> _What to produce_:
Find the line with "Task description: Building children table" in the entries below, then output every line from it down to the line with "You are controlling", exactly and with no pictures.
[Provided records Boundary: Start]
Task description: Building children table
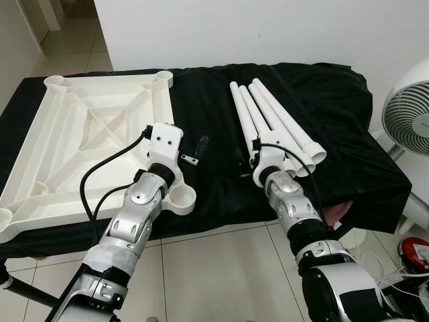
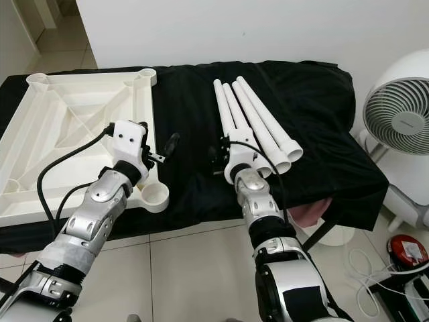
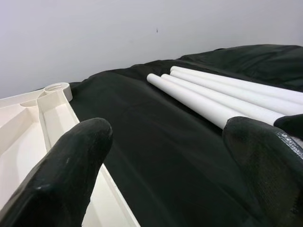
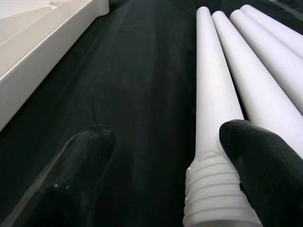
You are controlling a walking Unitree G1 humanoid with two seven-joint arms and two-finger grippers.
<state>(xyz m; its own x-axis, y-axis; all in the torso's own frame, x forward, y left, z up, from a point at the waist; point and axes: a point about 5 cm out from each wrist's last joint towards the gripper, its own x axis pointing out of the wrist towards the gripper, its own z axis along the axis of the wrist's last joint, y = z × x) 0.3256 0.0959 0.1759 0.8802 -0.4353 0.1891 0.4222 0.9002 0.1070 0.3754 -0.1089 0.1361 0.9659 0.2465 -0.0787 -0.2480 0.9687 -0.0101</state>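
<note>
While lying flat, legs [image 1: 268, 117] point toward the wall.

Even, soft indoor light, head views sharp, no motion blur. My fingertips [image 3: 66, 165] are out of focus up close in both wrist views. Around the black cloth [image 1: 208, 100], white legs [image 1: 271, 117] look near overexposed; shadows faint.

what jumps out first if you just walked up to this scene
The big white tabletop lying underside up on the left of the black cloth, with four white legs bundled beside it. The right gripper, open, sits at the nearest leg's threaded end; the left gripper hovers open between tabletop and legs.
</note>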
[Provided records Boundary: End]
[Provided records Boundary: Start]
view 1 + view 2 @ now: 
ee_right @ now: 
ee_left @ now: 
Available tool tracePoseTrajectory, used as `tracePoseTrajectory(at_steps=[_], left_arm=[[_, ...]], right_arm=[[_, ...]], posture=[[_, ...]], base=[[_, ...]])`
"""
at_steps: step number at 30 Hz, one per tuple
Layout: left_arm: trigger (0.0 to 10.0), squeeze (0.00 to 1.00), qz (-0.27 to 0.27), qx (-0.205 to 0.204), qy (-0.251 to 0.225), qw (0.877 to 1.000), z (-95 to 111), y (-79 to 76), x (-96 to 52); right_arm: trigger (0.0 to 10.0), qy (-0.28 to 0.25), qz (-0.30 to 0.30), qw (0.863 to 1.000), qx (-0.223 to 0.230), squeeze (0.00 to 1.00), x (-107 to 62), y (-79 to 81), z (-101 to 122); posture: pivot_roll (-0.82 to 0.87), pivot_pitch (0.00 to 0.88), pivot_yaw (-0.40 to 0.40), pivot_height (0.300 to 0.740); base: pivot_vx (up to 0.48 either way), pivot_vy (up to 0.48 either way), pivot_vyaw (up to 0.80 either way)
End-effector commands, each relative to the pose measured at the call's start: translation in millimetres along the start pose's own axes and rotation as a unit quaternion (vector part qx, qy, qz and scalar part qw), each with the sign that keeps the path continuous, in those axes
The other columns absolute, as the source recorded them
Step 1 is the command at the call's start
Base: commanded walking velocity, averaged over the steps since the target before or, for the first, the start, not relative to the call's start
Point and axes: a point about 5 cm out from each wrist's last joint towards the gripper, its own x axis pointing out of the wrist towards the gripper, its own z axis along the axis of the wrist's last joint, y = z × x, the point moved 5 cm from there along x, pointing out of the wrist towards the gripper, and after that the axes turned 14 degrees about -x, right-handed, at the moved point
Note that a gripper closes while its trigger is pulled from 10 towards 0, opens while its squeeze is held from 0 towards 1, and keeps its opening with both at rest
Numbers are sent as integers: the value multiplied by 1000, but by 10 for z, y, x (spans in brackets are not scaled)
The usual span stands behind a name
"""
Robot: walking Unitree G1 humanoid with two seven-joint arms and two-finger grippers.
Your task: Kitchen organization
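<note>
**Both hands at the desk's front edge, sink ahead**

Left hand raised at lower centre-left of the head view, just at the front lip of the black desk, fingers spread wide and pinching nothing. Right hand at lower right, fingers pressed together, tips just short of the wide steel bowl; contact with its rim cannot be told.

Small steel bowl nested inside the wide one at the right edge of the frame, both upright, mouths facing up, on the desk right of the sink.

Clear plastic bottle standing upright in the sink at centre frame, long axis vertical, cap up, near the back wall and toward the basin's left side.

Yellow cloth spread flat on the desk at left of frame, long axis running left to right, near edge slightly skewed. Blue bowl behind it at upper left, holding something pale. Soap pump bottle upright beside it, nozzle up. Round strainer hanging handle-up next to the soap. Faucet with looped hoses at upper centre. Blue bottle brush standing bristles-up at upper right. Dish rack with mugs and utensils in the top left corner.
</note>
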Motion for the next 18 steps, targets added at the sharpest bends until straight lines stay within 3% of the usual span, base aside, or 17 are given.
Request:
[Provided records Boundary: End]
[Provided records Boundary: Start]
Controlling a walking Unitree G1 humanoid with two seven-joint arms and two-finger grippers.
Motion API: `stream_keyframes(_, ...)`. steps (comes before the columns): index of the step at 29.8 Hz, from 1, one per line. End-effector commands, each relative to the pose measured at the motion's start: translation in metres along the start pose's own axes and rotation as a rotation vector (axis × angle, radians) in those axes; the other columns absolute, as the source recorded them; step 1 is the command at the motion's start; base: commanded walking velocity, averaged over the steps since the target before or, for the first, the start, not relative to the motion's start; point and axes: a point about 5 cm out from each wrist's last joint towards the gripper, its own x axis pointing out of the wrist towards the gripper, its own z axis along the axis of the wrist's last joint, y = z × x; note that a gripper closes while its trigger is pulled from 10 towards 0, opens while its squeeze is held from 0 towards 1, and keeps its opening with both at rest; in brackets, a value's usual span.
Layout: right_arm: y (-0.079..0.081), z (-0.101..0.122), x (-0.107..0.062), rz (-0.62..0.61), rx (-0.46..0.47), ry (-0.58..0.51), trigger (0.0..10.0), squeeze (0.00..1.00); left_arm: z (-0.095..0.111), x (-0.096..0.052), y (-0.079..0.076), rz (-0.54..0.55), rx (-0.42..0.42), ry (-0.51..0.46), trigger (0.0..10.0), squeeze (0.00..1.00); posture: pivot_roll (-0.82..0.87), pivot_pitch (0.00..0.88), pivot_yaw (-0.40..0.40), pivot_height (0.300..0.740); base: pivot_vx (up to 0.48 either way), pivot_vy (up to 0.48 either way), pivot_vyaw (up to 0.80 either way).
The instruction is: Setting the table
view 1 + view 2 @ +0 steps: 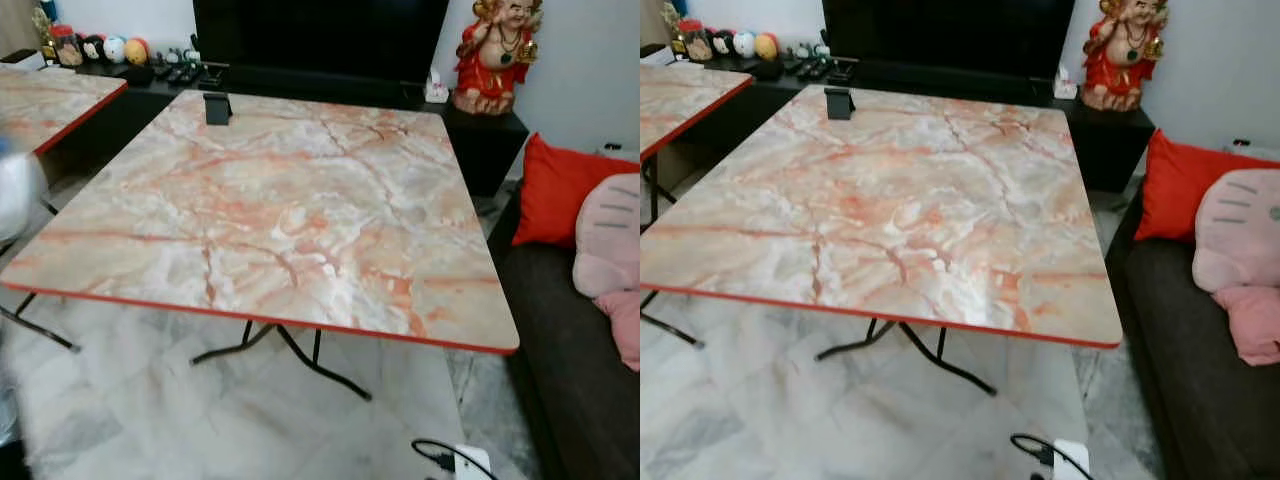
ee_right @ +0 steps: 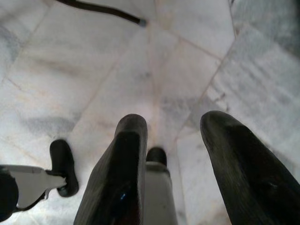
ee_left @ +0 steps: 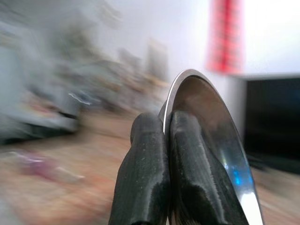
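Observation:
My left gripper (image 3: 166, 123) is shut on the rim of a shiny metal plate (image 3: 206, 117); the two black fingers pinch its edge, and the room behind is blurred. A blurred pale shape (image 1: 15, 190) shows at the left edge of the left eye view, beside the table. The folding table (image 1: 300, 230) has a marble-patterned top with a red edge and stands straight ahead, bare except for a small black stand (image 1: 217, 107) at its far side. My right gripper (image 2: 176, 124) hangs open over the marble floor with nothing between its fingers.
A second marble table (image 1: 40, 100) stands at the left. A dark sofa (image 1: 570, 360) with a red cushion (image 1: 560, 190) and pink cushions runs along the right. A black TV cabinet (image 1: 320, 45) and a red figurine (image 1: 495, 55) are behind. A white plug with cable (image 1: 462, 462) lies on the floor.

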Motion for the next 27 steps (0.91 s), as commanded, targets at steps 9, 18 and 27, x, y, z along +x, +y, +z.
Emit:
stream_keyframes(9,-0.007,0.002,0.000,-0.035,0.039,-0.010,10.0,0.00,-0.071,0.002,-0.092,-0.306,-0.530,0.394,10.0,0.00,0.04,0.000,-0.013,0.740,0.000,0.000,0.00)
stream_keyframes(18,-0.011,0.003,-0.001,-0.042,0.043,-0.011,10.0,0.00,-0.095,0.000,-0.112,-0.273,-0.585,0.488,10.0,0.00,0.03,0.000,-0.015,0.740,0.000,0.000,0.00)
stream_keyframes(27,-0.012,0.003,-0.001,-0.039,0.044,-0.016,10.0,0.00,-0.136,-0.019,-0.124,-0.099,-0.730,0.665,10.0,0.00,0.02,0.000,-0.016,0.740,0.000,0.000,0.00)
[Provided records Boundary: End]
> _Answer below_:
Task description: Building children table
You are controlling a walking Unitree G1 humanoid with two seven-joint arms and two-finger grippers.

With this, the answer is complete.